*WHAT YOU NEED TO DO*: When you reach the line in the data below that contains "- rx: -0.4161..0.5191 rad", please start repeating lines exactly, and stop after the line that contains "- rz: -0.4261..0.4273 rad", repeating nothing else.

____

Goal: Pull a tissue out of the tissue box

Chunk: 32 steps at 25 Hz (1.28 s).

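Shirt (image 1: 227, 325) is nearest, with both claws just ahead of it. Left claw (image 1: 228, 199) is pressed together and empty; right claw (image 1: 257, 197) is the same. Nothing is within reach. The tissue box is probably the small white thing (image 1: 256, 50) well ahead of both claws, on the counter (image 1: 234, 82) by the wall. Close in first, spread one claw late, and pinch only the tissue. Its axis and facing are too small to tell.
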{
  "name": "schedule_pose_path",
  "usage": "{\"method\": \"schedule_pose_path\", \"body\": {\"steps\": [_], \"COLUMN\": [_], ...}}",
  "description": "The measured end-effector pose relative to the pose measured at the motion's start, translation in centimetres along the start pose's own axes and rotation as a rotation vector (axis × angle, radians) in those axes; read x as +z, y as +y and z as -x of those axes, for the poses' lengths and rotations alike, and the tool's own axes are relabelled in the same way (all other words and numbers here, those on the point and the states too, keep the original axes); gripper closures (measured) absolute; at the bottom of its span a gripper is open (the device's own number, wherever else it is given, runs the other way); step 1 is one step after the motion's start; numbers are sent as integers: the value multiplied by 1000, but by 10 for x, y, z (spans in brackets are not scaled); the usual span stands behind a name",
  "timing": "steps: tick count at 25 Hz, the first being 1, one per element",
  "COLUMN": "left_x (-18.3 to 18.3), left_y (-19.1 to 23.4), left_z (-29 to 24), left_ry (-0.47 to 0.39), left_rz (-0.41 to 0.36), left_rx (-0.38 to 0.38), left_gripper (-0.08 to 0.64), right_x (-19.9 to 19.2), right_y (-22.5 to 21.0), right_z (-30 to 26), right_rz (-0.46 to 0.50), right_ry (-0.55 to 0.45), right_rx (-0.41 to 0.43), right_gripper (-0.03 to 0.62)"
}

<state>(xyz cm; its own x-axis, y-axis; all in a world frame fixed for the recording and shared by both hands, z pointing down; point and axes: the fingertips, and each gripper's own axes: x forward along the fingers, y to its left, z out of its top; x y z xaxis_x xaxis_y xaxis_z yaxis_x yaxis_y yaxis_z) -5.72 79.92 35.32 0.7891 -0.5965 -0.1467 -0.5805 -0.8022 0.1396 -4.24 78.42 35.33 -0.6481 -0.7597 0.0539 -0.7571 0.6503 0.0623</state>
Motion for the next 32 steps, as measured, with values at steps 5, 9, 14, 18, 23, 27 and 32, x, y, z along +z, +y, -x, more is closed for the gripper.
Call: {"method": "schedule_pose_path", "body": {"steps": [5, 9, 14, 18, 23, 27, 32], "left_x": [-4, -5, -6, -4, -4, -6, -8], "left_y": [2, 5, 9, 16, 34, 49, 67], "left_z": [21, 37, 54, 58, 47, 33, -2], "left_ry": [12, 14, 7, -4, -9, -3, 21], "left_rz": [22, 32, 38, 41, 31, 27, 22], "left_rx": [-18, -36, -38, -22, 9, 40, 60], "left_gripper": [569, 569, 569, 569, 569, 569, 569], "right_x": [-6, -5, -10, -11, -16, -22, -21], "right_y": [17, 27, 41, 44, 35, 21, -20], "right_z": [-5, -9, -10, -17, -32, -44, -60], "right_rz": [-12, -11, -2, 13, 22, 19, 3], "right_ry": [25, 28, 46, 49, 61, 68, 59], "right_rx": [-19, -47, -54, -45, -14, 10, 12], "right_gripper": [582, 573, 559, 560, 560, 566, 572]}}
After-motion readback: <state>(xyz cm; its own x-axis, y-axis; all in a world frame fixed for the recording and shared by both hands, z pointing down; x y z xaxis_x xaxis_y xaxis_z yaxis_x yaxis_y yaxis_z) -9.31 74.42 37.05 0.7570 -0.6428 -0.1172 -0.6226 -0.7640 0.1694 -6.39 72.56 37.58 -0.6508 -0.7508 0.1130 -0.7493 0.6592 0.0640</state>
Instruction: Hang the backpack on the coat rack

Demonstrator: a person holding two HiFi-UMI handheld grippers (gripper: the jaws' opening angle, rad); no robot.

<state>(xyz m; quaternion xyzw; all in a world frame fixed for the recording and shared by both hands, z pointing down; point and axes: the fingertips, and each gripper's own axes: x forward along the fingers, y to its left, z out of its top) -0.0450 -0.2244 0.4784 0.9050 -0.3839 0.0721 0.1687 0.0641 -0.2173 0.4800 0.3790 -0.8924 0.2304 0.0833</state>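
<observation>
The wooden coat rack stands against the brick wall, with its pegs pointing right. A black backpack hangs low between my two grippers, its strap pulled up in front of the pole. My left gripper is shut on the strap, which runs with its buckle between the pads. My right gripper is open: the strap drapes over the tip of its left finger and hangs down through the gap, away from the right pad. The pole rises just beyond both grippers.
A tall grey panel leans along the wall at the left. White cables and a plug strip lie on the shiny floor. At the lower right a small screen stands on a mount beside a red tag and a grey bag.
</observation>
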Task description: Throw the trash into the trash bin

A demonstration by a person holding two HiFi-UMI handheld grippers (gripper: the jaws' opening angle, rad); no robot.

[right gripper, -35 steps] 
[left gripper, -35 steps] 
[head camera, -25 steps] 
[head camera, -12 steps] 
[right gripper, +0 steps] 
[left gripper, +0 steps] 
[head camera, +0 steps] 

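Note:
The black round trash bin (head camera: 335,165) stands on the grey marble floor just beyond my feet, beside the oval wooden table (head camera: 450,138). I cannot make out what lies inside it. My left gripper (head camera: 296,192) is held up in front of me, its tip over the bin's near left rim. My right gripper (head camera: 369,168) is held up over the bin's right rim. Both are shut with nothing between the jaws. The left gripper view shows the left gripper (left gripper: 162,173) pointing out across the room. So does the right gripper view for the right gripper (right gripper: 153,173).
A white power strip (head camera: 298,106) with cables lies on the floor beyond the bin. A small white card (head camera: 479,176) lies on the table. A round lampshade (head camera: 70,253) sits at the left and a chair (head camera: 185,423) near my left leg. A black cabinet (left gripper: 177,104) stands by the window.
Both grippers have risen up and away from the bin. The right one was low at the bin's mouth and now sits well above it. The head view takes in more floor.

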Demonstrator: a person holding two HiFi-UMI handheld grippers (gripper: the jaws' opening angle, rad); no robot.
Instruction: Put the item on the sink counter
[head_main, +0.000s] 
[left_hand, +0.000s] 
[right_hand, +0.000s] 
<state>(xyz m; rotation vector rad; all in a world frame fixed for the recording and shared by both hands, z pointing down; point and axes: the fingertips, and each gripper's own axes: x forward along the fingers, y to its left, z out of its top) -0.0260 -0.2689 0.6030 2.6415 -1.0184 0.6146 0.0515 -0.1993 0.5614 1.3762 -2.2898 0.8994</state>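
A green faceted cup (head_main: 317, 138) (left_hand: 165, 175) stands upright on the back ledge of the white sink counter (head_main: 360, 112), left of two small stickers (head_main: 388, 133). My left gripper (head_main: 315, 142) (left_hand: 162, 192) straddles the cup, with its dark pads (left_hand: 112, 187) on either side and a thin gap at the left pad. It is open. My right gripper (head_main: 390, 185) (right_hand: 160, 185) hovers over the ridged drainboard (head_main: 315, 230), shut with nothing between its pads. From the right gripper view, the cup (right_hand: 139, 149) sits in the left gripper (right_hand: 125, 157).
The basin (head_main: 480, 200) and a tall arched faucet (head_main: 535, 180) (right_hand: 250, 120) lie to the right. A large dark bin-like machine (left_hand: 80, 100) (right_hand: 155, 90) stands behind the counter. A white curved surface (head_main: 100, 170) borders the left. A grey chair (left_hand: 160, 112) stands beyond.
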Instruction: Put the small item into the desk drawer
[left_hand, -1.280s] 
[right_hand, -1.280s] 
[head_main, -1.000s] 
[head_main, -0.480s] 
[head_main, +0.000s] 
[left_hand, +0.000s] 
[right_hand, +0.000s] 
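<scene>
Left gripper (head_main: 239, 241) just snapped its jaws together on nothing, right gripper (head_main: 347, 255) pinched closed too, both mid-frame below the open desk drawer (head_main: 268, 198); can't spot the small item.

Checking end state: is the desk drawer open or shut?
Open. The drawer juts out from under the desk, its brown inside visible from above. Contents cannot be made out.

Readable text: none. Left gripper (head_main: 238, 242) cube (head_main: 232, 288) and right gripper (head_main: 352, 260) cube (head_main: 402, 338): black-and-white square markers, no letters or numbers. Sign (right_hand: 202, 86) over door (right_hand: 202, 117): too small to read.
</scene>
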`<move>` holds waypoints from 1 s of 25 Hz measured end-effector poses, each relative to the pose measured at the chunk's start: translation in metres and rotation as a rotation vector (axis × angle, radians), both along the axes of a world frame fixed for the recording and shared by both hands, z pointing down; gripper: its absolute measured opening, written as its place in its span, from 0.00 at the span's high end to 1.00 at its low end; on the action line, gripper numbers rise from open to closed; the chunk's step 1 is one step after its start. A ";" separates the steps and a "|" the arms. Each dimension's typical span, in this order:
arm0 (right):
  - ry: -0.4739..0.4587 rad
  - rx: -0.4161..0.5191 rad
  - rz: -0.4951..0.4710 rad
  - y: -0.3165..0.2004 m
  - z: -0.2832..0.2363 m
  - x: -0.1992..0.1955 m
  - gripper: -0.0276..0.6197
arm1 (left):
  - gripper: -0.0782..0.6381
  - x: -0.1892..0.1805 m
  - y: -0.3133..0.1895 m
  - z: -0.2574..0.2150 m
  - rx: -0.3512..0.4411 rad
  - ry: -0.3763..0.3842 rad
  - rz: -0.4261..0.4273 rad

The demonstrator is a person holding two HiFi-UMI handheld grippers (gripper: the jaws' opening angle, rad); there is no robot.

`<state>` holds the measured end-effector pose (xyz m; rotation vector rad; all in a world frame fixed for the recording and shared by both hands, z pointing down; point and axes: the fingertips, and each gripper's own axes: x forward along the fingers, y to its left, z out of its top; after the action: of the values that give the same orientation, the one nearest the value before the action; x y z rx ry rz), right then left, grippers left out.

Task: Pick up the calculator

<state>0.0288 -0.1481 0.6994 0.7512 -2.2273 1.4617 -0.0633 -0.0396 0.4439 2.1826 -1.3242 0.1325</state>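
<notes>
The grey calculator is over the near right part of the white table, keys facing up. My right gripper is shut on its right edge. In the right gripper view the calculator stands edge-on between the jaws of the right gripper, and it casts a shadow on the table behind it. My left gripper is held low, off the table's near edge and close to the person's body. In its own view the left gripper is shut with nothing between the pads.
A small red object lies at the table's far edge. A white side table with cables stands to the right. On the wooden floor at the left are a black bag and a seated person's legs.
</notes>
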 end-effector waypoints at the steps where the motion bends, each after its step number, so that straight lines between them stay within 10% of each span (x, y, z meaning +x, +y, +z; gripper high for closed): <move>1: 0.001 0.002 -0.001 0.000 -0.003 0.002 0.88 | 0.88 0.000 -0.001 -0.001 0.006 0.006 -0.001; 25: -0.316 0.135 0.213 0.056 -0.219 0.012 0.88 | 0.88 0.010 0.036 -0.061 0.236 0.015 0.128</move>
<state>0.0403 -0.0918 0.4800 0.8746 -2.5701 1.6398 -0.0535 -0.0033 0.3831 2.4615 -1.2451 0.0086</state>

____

*OUTPUT OF THE EXERCISE*:
  - rx: -0.4161..0.5191 rad
  - rz: -0.4951..0.4710 rad
  - y: -0.3165..0.2004 m
  - z: -0.2832..0.2363 m
  - x: -0.1992..0.1955 m
  - gripper: -0.0276..0.6197
arm1 (left):
  - gripper: -0.0782..0.6381
  - x: -0.1892..0.1805 m
  - y: -0.3133..0.1895 m
  - z: -0.2574..0.2150 m
  - rx: -0.3512..0.4411 rad
  - ry: -0.3763..0.3842 rad
  - rz: -0.4261..0.4273 rad

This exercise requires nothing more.